Introduction#

Text search is done with a search engine (aka informational retrieval system).

Document : A file, website, or generally a collection of unstructured data that can be text searched.

Architecture#

Informational retrieval system (IR) are structured similar to a DBMS however differs in such ways:

  • No relational operations

  • Ranks top result with no need to finish finding all that satisfy the query

  • A crawler used to import data as it updates

Bag of Words Model#

The bag of words model treats a document collection of searchable terms by its words. The bag of words model would implement the following methods:

  1. Ignore Stop Words: Filter useless non-informative words.

    • Common english articles (e.g., the, a, an)

    • HTML tags

  2. Stemming: Converting word to its basic form.

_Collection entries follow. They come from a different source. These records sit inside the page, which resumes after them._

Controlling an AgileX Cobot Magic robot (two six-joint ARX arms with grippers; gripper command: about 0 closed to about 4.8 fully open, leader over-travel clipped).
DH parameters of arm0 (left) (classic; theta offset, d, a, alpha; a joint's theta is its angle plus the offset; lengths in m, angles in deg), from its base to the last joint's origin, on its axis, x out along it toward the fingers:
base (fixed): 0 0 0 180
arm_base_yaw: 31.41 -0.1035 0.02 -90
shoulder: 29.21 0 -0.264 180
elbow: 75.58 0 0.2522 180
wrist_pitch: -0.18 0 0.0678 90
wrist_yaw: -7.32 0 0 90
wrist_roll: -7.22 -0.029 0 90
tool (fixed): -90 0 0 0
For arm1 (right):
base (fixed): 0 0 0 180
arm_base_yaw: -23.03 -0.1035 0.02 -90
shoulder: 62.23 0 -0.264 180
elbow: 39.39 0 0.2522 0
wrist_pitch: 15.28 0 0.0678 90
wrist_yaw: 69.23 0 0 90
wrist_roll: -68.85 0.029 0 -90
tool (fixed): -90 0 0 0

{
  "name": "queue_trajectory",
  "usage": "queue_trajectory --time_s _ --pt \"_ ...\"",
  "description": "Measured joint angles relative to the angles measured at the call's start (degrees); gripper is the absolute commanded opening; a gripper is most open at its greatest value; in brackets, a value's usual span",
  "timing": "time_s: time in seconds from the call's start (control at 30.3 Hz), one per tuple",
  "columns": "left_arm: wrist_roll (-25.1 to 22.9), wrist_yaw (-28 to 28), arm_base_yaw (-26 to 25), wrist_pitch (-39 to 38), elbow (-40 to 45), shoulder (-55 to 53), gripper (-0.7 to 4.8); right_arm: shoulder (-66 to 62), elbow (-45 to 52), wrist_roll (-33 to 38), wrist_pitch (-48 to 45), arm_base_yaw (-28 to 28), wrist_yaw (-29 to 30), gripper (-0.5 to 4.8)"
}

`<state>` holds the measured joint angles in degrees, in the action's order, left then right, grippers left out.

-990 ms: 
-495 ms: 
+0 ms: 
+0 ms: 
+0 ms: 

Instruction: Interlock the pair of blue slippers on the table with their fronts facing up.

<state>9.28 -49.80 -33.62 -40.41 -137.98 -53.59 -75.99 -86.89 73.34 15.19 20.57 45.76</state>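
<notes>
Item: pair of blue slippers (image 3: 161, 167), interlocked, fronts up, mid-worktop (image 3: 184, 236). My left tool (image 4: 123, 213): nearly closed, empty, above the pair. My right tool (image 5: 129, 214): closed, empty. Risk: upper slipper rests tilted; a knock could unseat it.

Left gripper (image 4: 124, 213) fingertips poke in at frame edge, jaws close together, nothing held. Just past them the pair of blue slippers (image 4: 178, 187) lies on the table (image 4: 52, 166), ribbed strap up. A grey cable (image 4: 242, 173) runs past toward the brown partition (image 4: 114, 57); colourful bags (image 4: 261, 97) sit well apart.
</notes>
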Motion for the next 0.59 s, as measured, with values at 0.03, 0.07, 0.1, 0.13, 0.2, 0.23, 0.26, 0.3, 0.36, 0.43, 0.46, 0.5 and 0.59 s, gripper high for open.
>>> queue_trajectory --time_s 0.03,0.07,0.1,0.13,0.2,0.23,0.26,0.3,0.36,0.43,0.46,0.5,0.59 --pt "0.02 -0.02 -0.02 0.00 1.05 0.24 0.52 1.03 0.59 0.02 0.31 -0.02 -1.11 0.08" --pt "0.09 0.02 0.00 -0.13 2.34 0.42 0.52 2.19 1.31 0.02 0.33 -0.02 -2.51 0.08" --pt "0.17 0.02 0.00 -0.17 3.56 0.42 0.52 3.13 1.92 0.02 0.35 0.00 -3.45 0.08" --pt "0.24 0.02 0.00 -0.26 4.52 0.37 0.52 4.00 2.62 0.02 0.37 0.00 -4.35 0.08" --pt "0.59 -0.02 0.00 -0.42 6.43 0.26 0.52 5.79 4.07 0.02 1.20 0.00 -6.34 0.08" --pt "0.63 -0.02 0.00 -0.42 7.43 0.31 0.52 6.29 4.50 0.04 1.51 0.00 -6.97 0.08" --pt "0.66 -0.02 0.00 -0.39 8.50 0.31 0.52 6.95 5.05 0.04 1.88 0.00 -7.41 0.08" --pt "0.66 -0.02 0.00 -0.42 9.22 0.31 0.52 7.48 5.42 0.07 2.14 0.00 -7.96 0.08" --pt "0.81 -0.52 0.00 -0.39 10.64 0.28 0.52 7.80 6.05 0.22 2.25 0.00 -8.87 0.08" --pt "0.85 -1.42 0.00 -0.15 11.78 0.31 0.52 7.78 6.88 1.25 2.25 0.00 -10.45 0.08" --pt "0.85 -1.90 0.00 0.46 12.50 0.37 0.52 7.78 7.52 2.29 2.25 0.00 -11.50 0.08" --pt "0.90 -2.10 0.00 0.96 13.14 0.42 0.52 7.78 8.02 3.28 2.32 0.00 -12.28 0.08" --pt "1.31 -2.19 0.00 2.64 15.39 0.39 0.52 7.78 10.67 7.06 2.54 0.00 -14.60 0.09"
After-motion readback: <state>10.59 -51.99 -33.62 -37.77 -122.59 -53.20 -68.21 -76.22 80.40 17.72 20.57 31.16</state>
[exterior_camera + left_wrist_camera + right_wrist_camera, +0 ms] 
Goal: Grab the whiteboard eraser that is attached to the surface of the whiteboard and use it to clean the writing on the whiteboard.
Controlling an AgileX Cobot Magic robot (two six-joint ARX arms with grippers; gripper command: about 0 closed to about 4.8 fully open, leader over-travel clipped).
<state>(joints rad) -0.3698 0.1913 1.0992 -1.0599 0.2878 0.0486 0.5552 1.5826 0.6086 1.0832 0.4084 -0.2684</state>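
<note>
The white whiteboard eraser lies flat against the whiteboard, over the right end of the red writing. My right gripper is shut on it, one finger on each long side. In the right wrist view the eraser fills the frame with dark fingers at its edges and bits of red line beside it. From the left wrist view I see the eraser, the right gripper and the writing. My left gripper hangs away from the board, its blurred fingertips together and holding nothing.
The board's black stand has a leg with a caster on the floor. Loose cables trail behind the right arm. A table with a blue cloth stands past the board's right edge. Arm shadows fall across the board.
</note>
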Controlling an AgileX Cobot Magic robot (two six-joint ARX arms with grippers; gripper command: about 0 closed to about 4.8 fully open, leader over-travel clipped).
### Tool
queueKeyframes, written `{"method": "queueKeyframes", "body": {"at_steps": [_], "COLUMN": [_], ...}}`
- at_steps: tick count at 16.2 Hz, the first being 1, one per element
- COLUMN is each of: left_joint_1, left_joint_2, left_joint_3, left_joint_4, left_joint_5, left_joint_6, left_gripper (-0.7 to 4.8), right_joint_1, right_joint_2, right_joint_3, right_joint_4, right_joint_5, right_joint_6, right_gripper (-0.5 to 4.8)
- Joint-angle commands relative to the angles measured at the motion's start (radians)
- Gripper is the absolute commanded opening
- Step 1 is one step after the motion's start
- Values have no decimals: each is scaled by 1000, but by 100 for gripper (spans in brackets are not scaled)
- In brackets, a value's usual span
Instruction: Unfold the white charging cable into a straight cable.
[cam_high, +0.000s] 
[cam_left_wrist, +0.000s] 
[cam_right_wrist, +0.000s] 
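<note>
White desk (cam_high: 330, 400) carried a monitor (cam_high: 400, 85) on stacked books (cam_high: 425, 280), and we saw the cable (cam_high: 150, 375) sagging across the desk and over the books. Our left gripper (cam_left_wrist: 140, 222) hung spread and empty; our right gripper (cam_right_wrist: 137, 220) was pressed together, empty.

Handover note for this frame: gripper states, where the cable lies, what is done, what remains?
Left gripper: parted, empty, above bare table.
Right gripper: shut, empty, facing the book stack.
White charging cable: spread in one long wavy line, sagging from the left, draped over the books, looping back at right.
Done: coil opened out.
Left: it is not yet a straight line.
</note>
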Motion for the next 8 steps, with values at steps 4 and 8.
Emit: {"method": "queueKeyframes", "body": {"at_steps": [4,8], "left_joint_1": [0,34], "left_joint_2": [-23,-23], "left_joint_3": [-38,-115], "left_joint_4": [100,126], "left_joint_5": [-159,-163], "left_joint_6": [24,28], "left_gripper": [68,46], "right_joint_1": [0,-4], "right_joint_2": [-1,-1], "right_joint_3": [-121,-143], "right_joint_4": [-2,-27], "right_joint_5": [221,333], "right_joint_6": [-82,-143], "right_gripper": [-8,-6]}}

    • Tenses to base/present tense (e.g., walked -> walk).

Postings List#

For each documents, its words will be extracted and placed into the file system as a postings list. A postings list is a schema of (text term, text docID). We will call this “table” the InvertedFile

Search Index#

The search engine will have a search index of the InvertedFile ordered by docID.

Important: From here on, queries we made must use a single table per keyword.

  • Positional data: We may add the position of the term that would benefit nearby word search.

Boolean Text Search#

A simple text operation using boolean that slices the document to match the boolean query.

For example this query is equivalent of an intersection between the three keywords Berkeley, Database, Research,

SELECT IB.docID
FROM InvertedFile IB, InvertedFile ID, InvertedFile IR
WHERE IB.term = "Berkeley"
AND ID.term = "Database"
AND IR.term = "Research"
AND IB.docID = ID.docID AND ID.docID = IR.docID